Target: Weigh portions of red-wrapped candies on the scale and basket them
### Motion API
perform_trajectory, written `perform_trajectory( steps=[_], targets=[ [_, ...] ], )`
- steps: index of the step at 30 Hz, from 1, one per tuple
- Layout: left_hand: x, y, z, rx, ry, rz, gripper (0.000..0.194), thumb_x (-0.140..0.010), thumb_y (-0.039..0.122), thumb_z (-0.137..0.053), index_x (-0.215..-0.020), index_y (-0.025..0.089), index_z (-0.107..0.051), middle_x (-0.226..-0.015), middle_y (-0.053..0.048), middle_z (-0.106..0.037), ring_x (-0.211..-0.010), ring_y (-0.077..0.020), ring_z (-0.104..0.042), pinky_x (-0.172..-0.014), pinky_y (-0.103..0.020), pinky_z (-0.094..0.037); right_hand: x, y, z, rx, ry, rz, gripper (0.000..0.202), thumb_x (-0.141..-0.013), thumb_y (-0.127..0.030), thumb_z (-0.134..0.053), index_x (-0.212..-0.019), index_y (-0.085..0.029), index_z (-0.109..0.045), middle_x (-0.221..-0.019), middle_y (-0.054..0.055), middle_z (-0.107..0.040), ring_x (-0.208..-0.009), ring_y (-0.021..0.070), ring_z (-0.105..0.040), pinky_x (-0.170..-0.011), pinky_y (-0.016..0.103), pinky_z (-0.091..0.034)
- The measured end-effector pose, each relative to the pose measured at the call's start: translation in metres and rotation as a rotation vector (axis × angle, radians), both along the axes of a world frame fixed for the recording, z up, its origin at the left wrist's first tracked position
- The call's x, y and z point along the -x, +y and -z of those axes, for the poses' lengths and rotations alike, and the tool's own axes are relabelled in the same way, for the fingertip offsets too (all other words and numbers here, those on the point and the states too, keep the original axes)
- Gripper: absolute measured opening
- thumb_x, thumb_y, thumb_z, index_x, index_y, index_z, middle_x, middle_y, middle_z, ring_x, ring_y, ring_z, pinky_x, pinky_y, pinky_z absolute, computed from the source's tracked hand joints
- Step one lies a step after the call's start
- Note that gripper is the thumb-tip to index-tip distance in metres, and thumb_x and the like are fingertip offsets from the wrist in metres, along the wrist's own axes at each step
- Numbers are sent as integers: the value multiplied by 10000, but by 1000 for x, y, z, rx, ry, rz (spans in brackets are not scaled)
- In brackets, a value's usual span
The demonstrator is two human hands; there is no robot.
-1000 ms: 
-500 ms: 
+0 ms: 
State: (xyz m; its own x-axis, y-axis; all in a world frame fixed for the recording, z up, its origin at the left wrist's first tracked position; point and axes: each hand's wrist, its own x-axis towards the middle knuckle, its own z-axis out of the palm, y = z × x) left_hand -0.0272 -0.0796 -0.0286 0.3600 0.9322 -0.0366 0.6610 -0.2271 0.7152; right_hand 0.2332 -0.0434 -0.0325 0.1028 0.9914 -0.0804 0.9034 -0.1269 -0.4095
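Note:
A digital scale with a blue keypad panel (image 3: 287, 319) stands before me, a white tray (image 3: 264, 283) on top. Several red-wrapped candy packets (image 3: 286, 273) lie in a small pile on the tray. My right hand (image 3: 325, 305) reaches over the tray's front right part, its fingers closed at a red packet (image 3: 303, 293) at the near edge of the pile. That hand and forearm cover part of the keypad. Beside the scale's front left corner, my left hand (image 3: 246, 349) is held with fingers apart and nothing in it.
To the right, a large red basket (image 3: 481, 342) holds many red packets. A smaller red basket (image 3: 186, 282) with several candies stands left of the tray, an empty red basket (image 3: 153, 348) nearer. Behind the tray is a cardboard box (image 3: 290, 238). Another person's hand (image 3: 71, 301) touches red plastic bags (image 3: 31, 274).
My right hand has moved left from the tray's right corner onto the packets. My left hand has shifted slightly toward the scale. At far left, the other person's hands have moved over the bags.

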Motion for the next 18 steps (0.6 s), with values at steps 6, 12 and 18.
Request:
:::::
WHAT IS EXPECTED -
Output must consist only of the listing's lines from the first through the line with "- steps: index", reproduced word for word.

SOLUTION BELOW -
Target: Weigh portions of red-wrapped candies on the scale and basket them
### Motion API
perform_trajectory, written `perform_trajectory( steps=[_], targets=[ [_, ...] ], )`
- steps: index of the step at 30 Hz, from 1, one per tuple

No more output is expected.